The task =>
Please go line by line and repeat the data below exactly, with no images.

- - -

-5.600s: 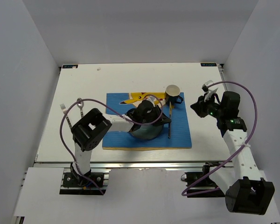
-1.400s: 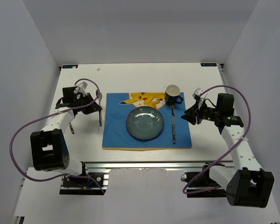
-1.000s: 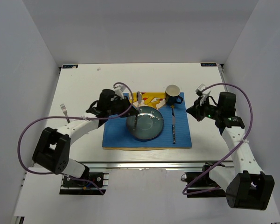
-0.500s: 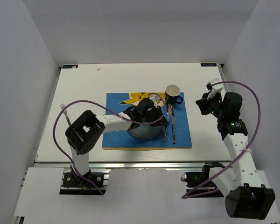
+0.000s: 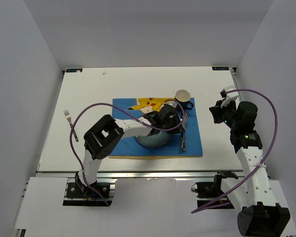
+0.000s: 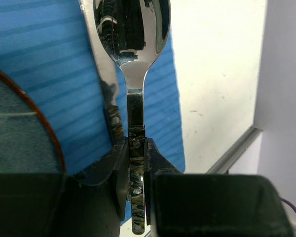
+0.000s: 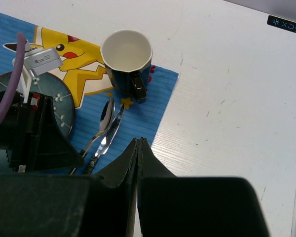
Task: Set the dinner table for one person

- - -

Solution for this exercise =>
-5.600s: 
-1.400s: 
-1.000s: 
-0.500s: 
+0.000s: 
+0.000s: 
+0.000s: 
Task: Set the dinner table for one person

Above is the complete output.